On March 27, 2020, President Donald Trump signed into law the Coronavirus Aid, Relief, and Economic Security Act (CARES) Act. Amidst the global COVID-19 pandemic, this act is designed to bring economic relief to individuals and businesses who’ve been affected by the resulting economic downturn.

Section 2202 of the act, titled “Special Rules For Use of Retirement Funds,” now allows those affected by COVID-19 to withdraw up to $100,000 penalty-free from their 401(k) or IRA.1 In our previous post, we summarized the key provisions for 401(k) plan sponsors. Here we’ll address the considerations for anyone that may need access to their retirement plan assets.
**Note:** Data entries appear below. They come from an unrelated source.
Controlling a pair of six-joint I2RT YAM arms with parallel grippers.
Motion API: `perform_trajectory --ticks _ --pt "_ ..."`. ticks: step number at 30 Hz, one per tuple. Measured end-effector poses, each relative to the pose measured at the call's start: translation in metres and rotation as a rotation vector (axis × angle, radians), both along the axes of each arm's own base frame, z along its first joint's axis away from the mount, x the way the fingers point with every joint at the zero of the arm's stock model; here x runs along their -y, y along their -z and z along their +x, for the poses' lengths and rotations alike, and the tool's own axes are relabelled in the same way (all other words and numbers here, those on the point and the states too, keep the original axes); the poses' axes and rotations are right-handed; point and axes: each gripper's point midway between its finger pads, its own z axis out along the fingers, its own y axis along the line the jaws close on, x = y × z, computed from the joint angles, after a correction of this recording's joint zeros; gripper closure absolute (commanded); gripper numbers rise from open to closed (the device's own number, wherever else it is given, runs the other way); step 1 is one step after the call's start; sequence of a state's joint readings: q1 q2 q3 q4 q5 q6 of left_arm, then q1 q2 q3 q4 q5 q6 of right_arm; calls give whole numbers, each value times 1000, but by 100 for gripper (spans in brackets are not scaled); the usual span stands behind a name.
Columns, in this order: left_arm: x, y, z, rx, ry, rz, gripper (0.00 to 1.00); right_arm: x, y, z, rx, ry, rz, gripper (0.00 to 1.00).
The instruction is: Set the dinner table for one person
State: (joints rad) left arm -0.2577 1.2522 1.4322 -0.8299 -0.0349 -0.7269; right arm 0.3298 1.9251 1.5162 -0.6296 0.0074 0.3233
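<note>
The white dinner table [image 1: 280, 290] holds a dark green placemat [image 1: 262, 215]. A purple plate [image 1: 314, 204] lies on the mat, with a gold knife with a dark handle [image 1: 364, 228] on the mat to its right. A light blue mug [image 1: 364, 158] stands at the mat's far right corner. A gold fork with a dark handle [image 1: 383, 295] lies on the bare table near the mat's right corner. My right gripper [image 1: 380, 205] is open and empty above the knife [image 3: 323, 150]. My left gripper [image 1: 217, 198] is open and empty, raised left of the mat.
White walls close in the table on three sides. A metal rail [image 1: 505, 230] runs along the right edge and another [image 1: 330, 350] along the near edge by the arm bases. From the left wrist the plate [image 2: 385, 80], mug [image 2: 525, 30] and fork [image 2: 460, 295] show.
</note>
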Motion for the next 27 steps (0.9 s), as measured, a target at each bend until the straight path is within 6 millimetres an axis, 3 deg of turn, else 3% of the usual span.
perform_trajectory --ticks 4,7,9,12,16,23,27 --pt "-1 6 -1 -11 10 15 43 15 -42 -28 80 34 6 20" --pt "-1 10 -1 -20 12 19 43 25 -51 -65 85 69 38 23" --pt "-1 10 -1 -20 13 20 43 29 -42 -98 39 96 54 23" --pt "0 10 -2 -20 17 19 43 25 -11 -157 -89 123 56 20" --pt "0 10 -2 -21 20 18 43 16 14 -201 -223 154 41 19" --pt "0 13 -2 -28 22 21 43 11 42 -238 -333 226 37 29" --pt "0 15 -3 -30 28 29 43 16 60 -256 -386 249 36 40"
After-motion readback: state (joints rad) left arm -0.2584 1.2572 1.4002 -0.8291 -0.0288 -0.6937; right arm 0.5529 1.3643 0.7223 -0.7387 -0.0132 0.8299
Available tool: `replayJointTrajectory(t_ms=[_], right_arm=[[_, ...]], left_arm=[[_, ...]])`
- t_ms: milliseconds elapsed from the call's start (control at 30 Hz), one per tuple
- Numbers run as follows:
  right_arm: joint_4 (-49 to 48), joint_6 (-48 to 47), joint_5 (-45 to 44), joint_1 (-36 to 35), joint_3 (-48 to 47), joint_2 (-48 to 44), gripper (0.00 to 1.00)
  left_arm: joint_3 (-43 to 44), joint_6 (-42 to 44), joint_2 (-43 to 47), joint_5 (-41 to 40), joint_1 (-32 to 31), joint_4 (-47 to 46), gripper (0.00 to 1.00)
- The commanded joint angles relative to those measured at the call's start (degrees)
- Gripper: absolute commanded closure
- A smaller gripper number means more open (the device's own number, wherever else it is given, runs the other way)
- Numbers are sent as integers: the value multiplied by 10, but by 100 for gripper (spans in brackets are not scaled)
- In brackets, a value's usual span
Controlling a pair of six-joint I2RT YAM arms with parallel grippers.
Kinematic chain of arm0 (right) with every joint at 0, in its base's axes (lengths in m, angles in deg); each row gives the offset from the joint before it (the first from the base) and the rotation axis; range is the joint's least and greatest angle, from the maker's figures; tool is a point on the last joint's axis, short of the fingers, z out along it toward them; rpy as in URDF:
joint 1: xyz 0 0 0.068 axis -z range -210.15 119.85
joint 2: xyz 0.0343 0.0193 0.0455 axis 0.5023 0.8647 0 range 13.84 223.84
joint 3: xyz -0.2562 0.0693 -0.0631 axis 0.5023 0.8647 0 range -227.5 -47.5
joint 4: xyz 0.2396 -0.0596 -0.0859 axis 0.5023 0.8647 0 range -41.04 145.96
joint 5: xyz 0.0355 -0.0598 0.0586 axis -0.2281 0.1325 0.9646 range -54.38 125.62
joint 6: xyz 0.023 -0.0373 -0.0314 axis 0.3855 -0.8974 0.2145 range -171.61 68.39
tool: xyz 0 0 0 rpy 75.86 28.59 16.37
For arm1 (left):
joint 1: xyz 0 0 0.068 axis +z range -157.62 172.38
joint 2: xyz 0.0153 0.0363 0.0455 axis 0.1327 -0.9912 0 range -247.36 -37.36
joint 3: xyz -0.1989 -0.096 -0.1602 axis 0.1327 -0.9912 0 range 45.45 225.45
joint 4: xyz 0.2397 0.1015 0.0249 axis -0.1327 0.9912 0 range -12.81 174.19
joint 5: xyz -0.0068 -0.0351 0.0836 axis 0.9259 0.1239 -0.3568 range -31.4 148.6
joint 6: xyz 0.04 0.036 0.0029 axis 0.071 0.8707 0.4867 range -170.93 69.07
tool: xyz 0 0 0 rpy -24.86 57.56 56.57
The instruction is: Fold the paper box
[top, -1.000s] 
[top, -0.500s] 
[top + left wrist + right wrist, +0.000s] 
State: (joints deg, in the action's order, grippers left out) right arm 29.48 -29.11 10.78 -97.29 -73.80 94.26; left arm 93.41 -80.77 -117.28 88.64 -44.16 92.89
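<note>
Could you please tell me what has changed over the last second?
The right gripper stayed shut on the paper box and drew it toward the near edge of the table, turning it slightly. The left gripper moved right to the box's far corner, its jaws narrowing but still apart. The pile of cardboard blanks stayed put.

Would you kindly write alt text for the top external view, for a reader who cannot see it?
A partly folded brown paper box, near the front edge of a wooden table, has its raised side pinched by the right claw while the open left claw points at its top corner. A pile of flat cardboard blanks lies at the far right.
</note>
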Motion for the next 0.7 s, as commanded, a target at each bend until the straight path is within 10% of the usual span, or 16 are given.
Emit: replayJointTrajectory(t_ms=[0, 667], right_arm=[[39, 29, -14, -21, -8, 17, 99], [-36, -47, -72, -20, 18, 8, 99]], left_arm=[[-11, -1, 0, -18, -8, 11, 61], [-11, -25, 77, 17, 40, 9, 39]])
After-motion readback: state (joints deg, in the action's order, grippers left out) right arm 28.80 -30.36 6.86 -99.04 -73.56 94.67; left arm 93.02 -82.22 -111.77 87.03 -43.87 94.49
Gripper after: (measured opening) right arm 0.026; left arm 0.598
What does it mean to be "impacted by COVID-19?" Congress defines this broadly to include those who:

  • Have been diagnosed with COVID-19;
  • Have a spouse or dependent who has been diagnosed with COVID-19;
  • Experience adverse financial consequences as a result of being quarantined, furloughed, being laid off, or having work hours reduced because of the disease;
  • Are unable to work because they lack childcare as a result of the disease;
  • Own a business that has closed or operate under reduced hours because of the disease; or
  • Meet some other reason that the IRS decides to say it is OK.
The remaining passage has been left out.